We could start by splitting this budget to logical components/teams.

So far we have been talking about GEM and KMS, but I was just thinking 
that we may want to have a separate units on this level of likes of 
power management, DRM (core), external stuff like sw fences? TBD I guess.

Assuming GEM/KMS split only, fair thing seems to be split the time 
budget 50-50 and let the respective teams start working.

I assume this is x hours on the slowest machine?

Teams would also need easy access to up-to-date test run times.

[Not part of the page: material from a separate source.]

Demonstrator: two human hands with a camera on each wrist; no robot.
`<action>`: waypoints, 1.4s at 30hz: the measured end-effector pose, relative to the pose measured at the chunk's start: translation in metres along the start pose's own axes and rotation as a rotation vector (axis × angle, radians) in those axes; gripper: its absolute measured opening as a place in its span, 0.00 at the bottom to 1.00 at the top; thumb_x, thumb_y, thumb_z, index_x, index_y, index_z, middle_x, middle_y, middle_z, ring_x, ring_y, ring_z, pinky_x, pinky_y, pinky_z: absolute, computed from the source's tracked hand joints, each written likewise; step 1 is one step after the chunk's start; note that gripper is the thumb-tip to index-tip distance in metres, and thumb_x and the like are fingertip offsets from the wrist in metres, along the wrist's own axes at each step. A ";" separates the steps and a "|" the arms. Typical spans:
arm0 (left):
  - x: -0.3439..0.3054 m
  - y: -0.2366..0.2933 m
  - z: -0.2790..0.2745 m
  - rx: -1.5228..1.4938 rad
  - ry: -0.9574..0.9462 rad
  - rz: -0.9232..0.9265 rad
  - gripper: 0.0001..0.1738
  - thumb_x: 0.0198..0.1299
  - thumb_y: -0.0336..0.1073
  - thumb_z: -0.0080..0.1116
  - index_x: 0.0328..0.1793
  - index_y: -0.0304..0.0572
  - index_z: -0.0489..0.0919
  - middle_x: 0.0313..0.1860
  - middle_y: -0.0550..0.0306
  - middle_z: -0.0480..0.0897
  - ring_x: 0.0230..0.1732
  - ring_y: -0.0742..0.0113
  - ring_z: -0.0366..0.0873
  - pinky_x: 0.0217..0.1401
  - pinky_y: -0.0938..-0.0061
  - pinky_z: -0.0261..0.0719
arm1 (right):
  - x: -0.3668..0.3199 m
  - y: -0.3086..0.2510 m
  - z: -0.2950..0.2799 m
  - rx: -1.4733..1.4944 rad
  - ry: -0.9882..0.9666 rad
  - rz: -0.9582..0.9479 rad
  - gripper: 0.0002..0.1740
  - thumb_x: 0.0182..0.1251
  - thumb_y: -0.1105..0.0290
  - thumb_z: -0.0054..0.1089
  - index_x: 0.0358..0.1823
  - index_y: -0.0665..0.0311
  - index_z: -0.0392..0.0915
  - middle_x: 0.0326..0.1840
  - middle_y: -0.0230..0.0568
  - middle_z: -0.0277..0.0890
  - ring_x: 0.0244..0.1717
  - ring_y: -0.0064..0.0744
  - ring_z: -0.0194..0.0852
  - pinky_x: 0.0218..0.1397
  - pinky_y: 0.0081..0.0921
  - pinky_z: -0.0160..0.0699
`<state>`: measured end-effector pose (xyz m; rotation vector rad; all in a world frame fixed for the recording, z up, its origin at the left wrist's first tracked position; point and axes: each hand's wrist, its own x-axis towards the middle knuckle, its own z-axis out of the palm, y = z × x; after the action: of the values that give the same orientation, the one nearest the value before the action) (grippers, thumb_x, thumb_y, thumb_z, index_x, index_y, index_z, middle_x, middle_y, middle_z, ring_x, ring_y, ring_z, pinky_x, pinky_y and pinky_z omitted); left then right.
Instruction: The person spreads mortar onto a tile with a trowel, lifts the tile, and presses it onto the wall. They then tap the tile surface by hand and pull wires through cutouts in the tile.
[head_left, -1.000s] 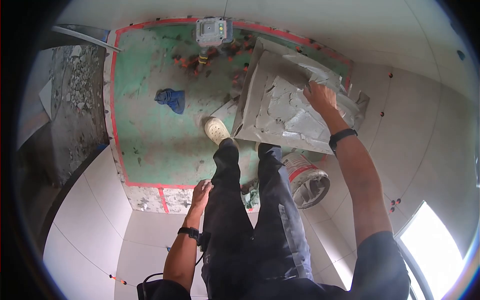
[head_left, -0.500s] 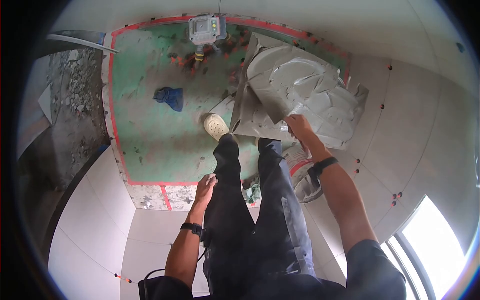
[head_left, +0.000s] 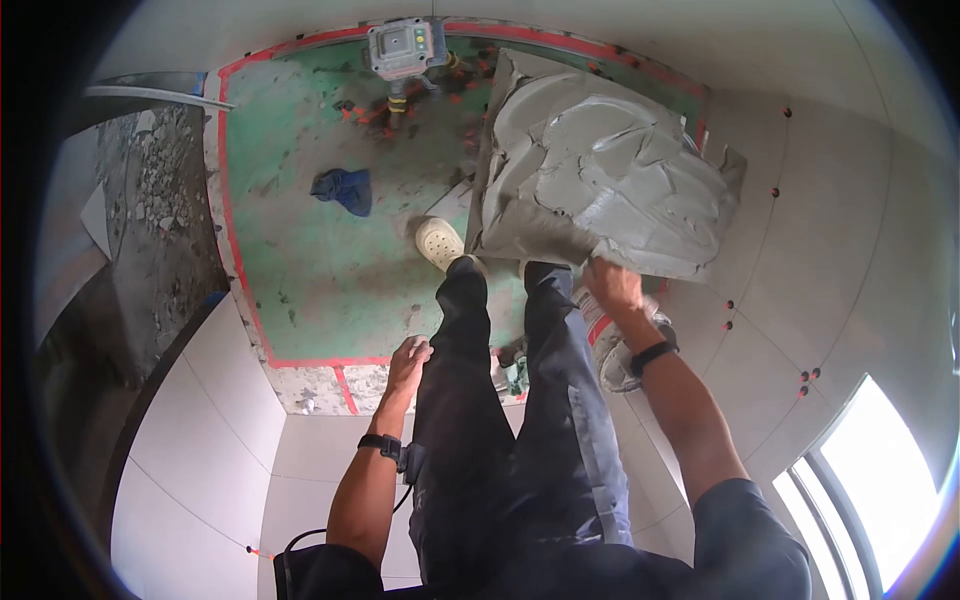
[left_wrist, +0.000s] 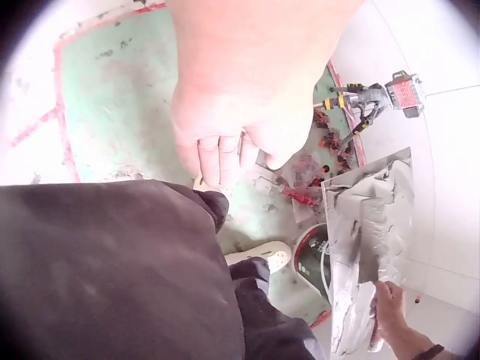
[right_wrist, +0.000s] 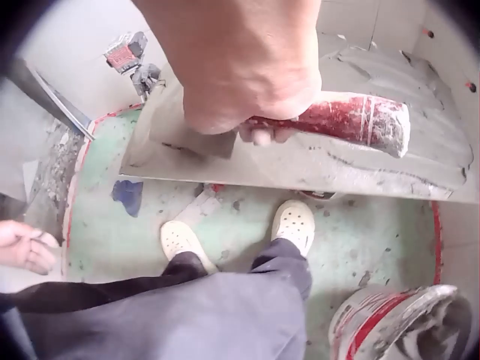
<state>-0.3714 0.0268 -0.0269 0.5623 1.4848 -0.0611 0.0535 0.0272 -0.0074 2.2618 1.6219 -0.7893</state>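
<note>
The slab (head_left: 600, 190) stands in front of the person, on the right side. The right hand (head_left: 612, 285) with the trowel (right_wrist: 337, 124) is at its near edge, and the bucket (head_left: 625, 350) is on the floor below, beside the right leg. Left of the slab lies a cloth (head_left: 343, 190), the device (head_left: 405, 45) stands at the far edge of the floor, and the left hand (head_left: 408, 358) rests on the left thigh.

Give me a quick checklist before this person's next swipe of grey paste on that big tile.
1. Grip of the right hand on the trowel: ok, fingers curled round the red handle.
2. Paste over the tile: ok, most of its face is covered.
3. Tile steady: cannot tell, its support is hidden.
4. Left hand clear of the paste: ok, resting on the thigh.
5. Bucket close by: ok, beside the right leg.
</note>
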 end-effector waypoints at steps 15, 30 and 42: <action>-0.003 0.005 0.014 0.044 -0.045 0.008 0.22 0.72 0.45 0.50 0.63 0.35 0.74 0.52 0.42 0.83 0.56 0.57 0.81 0.65 0.67 0.74 | -0.038 -0.046 0.055 0.833 -0.472 0.262 0.21 0.69 0.52 0.51 0.39 0.65 0.77 0.27 0.50 0.80 0.21 0.45 0.79 0.30 0.40 0.79; 0.012 -0.012 -0.005 0.065 -0.012 -0.020 0.20 0.69 0.40 0.54 0.59 0.33 0.77 0.46 0.49 0.84 0.48 0.62 0.83 0.54 0.73 0.78 | -0.001 -0.040 0.069 2.054 0.124 1.159 0.18 0.71 0.50 0.52 0.29 0.55 0.71 0.18 0.32 0.67 0.16 0.23 0.63 0.18 0.25 0.64; 0.013 0.018 0.005 0.127 -0.073 0.077 0.26 0.70 0.50 0.53 0.64 0.38 0.75 0.51 0.44 0.84 0.52 0.57 0.83 0.58 0.65 0.76 | 0.072 0.031 -0.015 0.238 0.190 0.412 0.24 0.69 0.47 0.50 0.44 0.62 0.80 0.35 0.58 0.82 0.42 0.61 0.82 0.45 0.53 0.79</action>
<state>-0.3585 0.0448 -0.0333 0.7121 1.3936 -0.1152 0.1034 0.0811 -0.0385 2.7837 1.1079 -0.7066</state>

>   - Stress tests: They can be in the test suite as a way to catch rare 
> issues, but they cannot be part of the default run mode. They likely 
> should be run on a case-by-case basis, on demand of a developer. Each 
> test could be allowed to take up to 1h.
> 
> There are multiple ways of getting to this situation (up for debate):
> 
>   1) All the tests exposed by default are fast and meant to be run:
>    - Fast-feedback is provided by a testlist, for BAT
>    - Stress tests ran using a special command, kept for on-demand testing
> 
>   2) Tests are all tagged with information about their exec time:
>    - igt at basic@.*: Meant for BAT
>    - igt at complete@.*: Meant for FULL
>    - igt at stress@.*: The stress tests
> 
>   3) Testlists all the way:
>    - fast-feedback: for BAT
>    - all: the tests that people are expected to run (CI will run them)
>    - Stress tests will not be part of any testlist.

I have a historical fondness for tagging and have just sent a v2 of my 
tagging RFC. There would be some work involved to convert all tests to 
support --list-subtest, but once there it sounds flexible and easy to 
use to me.

How well this would fit with the CI systems I don't have a good 
visibility to. So ultimately I don't care that much what gets picked 
unless it ends up being very cumbersome or work intensive for either side.

To re-iterate:

  * if we get a clear time allocation for GEM for example
  * URL showing us how do we stand relative to that dynamically
  * method of adding/removing tests to the default/full/extended 
(whatever people want to call it) test run

Then I think this is enough for us to start working towards the common goal.

> Whatever decision is being accepted, the CI team is mandating global 
> timeouts for both BAT and FULL testing, in order to guarantee 
> throughput. This will require the team as a whole to agree on time 
> quotas per sub-systems, and enforce them.

Is the current CI capable of adding together total per sub-system 
runtimes, and based on what does it do that? I am wondering about tests 
which do not prefix with gem_ or kms_ here.

Regards,

Tvrtko